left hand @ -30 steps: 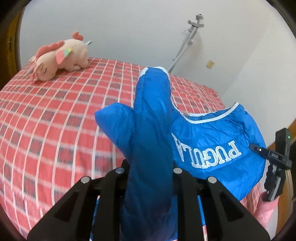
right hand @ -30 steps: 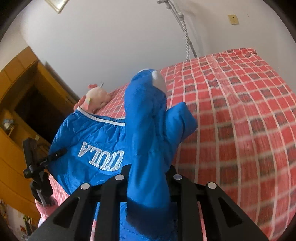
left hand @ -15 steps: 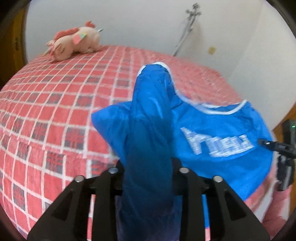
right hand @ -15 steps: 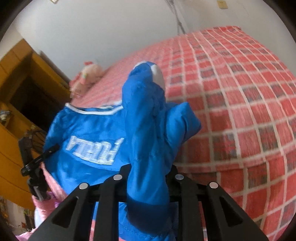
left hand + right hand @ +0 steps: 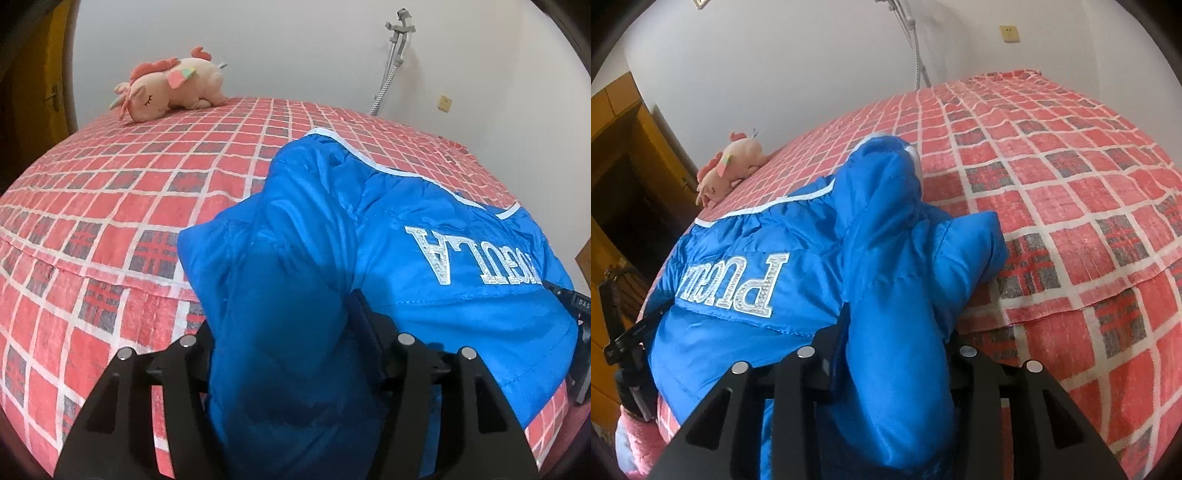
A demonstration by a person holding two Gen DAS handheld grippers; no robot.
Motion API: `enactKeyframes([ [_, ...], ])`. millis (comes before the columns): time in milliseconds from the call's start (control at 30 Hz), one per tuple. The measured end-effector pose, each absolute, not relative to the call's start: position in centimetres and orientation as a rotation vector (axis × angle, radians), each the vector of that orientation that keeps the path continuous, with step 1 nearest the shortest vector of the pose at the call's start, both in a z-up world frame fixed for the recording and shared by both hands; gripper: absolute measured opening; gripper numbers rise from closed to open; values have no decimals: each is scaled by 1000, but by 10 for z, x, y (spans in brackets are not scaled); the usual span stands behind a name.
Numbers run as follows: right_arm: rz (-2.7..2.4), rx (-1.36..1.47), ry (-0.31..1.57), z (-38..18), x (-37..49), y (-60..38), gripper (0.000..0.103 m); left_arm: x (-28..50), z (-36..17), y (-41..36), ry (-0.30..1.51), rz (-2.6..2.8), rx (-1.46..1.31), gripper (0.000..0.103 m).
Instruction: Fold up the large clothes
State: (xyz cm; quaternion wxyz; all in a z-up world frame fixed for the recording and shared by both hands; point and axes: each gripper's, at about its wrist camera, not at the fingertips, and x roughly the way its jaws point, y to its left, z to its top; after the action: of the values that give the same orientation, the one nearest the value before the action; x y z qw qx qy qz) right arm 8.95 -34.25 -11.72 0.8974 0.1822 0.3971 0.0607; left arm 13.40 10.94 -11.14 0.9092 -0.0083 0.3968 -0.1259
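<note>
A blue padded jacket (image 5: 424, 236) with white letters lies spread on the red checked bed (image 5: 110, 192), near its front edge. One bunched blue fold runs through my left gripper (image 5: 288, 325). Those jaws are opening and stand wide, and the fabric rests loosely between them. In the right wrist view the jacket (image 5: 746, 243) lies the same way, with another fold passing through my right gripper (image 5: 894, 325). The right jaws are opening too, but they are narrower and the puffy fold still fills the gap against both fingers.
A pink plush toy (image 5: 170, 88) lies at the far side of the bed. A grey pole (image 5: 391, 55) leans on the white wall. A wooden wardrobe (image 5: 613, 155) stands left of the bed. A pink sleeve (image 5: 631, 435) shows at the lower left.
Both grippers came down toward the bed with the jacket, which now lies on the cover instead of hanging. The folds have slumped and both pairs of jaws stand wider.
</note>
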Motion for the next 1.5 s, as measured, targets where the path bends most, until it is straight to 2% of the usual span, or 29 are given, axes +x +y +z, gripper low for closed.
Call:
enactKeyframes([
  [100, 87, 347, 809, -108, 81, -340, 44, 131, -105, 112, 830, -259, -27, 62],
  [200, 24, 287, 757, -90, 59, -343, 53, 118, -88, 117, 800, -203, 31, 75],
  [267, 2, 271, 721, -80, 45, -346, 54, 105, -73, 124, 752, -159, 58, 77],
  [400, 22, 219, 664, -63, 23, -328, 53, 81, -50, 124, 690, -154, 13, 77],
  [533, 48, 159, 635, -59, 16, -302, 49, 57, -39, 81, 632, -185, 81, 77],
  [767, -11, 66, 644, -73, 25, -284, 41, 61, -67, 31, 680, -194, 132, 77],
  [1000, -33, 46, 657, -90, 32, -282, 40, 74, -90, 28, 728, -157, 125, 78],
  [1500, -15, 95, 706, -108, 42, -286, 40, 81, -105, 24, 728, -158, 148, 79],
])
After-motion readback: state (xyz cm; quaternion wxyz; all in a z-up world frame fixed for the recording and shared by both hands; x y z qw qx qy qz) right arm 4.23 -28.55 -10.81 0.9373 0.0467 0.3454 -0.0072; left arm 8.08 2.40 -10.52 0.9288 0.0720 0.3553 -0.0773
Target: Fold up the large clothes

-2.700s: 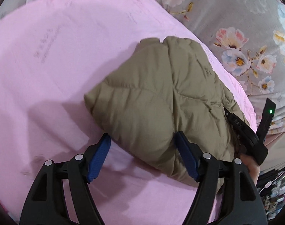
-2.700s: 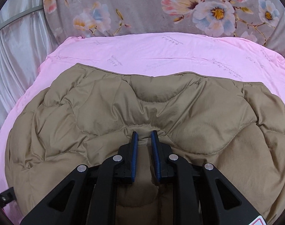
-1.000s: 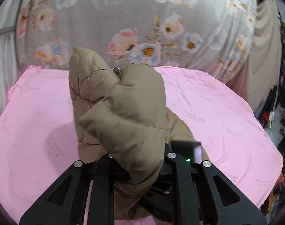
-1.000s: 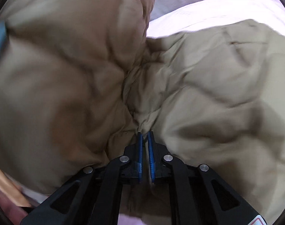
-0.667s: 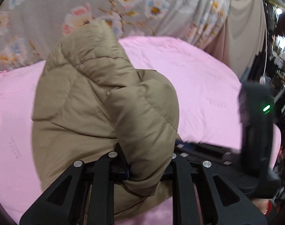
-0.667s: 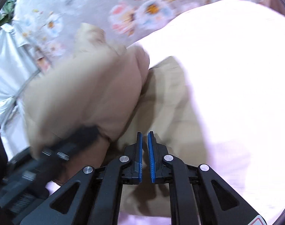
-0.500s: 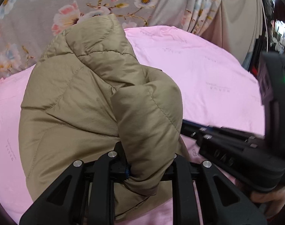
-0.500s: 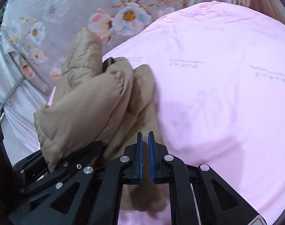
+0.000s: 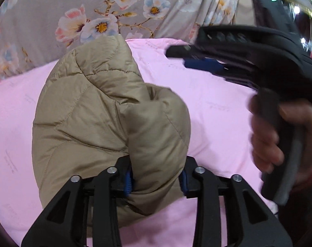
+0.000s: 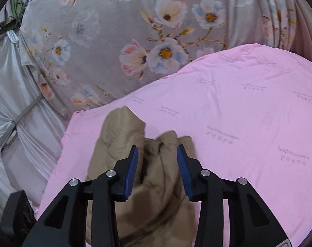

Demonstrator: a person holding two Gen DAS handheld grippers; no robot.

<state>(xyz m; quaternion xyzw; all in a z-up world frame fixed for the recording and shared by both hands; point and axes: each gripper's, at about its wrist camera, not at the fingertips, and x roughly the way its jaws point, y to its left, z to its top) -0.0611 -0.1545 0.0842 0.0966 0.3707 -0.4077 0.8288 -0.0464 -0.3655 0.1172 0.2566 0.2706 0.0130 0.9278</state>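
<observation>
**Jacket bundled on the pink sheet, both tongs loosening**

Your khaki padded jacket (image 9: 106, 127) lies bunched in a thick fold on the pink sheet (image 9: 213, 111), toward the sheet's edge nearest the floral curtain (image 9: 78, 10).

Your left gripper (image 9: 156, 182) has a puffy lobe of the jacket between its blue pads; its jaws have just been opening, yet the fabric fills the gap and bulges against both pads.

Your right gripper (image 10: 157, 171) is raised above the jacket (image 10: 147, 164), jaws parted after just opening, nothing between its pads. From the left wrist view it appears blurred to the jacket's right, with your right hand (image 9: 279, 135) wrapped round its handle.
</observation>
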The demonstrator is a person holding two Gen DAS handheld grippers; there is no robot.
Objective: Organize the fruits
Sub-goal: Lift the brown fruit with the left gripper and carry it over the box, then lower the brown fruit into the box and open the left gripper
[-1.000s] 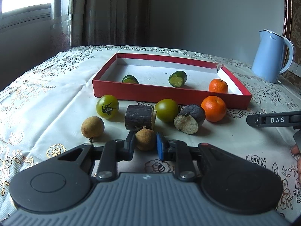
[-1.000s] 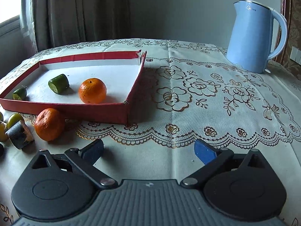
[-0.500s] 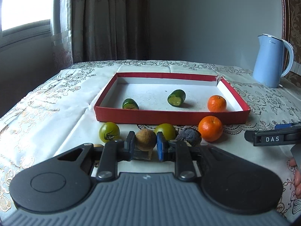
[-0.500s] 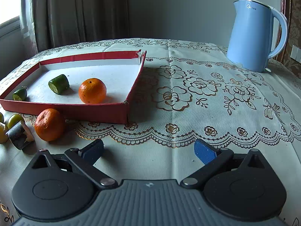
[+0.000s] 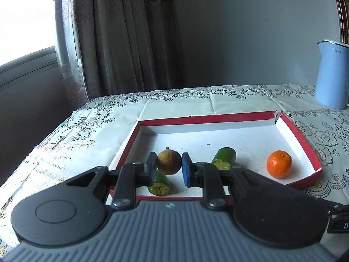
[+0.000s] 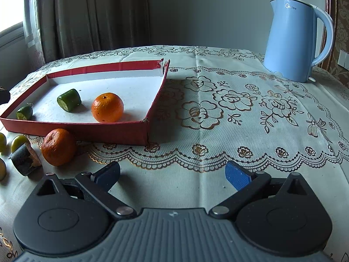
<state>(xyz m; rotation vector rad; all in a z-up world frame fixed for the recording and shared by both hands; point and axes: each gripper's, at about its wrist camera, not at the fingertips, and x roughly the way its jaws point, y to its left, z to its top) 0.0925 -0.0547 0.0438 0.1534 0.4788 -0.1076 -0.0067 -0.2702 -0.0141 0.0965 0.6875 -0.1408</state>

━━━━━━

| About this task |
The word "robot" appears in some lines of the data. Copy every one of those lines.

| Response to the task |
A demonstration by a person holding two Gen DAS handheld grippers; no robot.
Demonstrator: a person holding two Gen DAS handheld grippers; no robot.
The demonstrator is a person holding two Gen DAS handheld grippers; there is no robot.

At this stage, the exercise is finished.